As machine learning is on its way to becoming a game changer in the global economy, we expect the media sector to accelerate its investment in machine learning solutions to become part of this technological disruption. Globally, it is already touching the media sector across its entire value chain—from content creation to content consumption to revenue generation.
Machine learning is already being actively used for targeted content generation—case in point being the success of “House of Cards”, which was extensively driven by machine learning and data science.

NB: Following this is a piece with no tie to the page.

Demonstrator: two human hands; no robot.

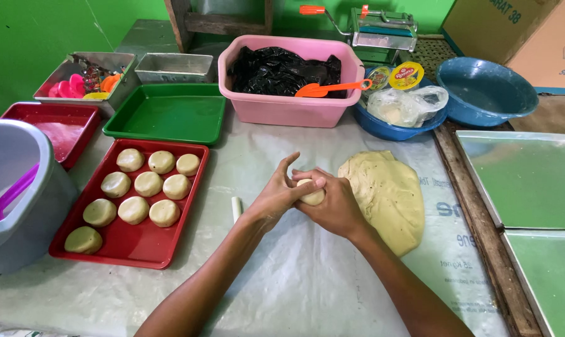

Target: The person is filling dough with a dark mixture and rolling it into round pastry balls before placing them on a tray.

In the Middle East, every year the Ramadan grid sees the production of over 30 new series, predominantly Arabic, as the programming reaches a peak of around 80% scripted content vs. less than 50% the rest of the year.
Considering the high competition for eyeballs between the main free-to-air channels, coupled with the increased monetization potential during this period (average ad length increases by over 30%, while the value of 30-second time slots more than doubles depending on the window during peak time), it is critical for channels and studios to get it right. Building on the “House of Cards” experience and considering the relatively standardized format of series and audiences, there is a strong case to use machine learning to support the production of Arabic dramas and comedies for the holy month.

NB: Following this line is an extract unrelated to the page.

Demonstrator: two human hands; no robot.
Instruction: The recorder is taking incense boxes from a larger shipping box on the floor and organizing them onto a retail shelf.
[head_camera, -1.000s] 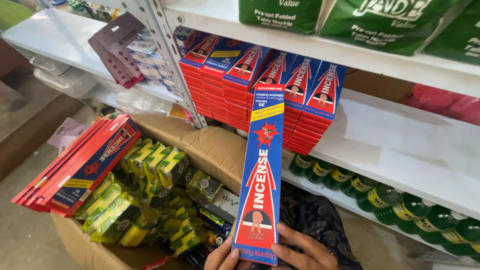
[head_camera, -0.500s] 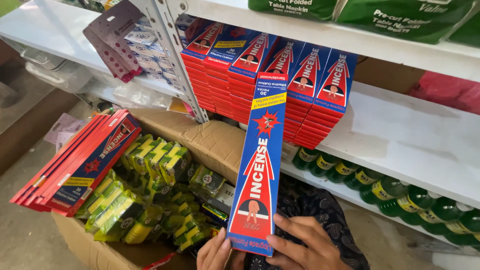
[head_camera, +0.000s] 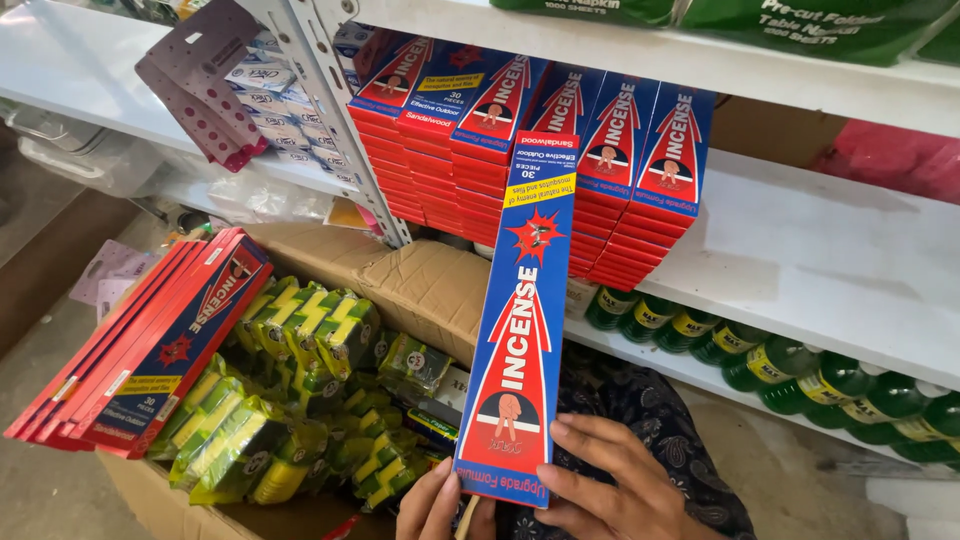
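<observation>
Holding an incense box (head_camera: 520, 330) before white shelving (head_camera: 800, 250) (shop).

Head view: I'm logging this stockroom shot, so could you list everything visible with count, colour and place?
Long flat box: one, blue and red, held upright at centre.
Stacked boxes: several piles, same colours, middle shelf.
Box bundle: one, red-edged, leaning on the carton's left.
Carton: one, brown, on the floor.
Sponge packs: many, yellow-green, inside it.
Bottles: a row, green, lower shelf.
Green packs: top shelf.
Left hand: below the box.
Right hand: gripping its bottom.
</observation>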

Another early stage application of machine learning to media has been the creation of trailers. Shorter, more self-contained, and abiding to general rules (length, voiceover, etc), trailers are obvious candidates for “creativity automation”.
In 2016, 20th Century Fox released the trailer for “Morgan”, a horror movie developed using machine learning. The system was “trained” on scenes from over 100 horror movies and recommended 10 moments for the trailer. While the movie was a relative box office miss, the trailer was a successful proof of concept. Applying this concept to the way broadcasters currently operate in the Middle East, this is an interesting potential for strategic cost optimization.
Currently, broadcasters tend to still insource a large number of creative services staff dealing with on-screen graphic, visuals and fillers, including trailers. Taking the lessons learnt from trailer creation via machine learning, a creative process that used to take weeks could be reduced to less than 24 hours. The resources could then be reallocated to more value-adding tasks, including core content creation or programming.
Precisely, programming is another area where broadcasters should greatly benefit from machine learning. In the same way that Netflix uses machine learning and algorithms to push content recommendations to customers, or Spotify’s partnership with Accuweather aims to adapt music recommendations to local weather, we see the linear TV grid becoming much more dynamic and based on machine learning in the near future. Broadcasters have always tried to link their content to current events—a case in point is the release this Ramadan of MBC’s “Black Crow”. Now, the opportunity is to tailor dynamically the content on a daily basis, following a number of factors including current events or weather.
Machine learning could have its most potent application for regional broadcasters in the optimization of their ad inventory management. What is otherwise known as traffic management has been more of an art than a science for many Middle East broadcasters, with many of the activities and decisions left to manual interventions and excel spreadsheets. Yet, for an FTA broadcaster, effective traffic management can have a very significant impact on yield maximization.
Introducing machine learning in ad management would mean incorporating years of data and dozens of variables ranging from time of day, content type (potentially down to “moments”), social sentiment or financial positions with the media buying units. Extending the concept beyond ad management, machine learning and analytics could help broadcasters more accurately assess the real value of their ad slots for brands and media buying units.
Already, many broadcasters are using social sentiment analysis (e.g. tweets on specific programs) to gather feedback on the content they air. Going forward, with initiatives such as the private sector’s open data that some GCC governments are contemplating, you could think of brands in the region opening up their inventory data to broadcasters or media buying units to assess near real time the impact of ad-on buying behaviors. In a region where audience measurement remains a key pain point, the dialogue could shift from audience share to return on investment.
Overall, in a regional sector that has been battling with commercial viability issues for years, machine learning could play a critical role to help broadcasters both optimize their ad revenues and streamline their costs. Globally, machine learning is now moving out of the shadows of ideas and vision to the real world of application, usage and revenue generation, with some first successful use cases in media. Hopefully, the regional media industry will catch this boat in time.
Emmanuel Durou is Partner and Technology, Media and Telecommunications Leader at Deloitte Middle East.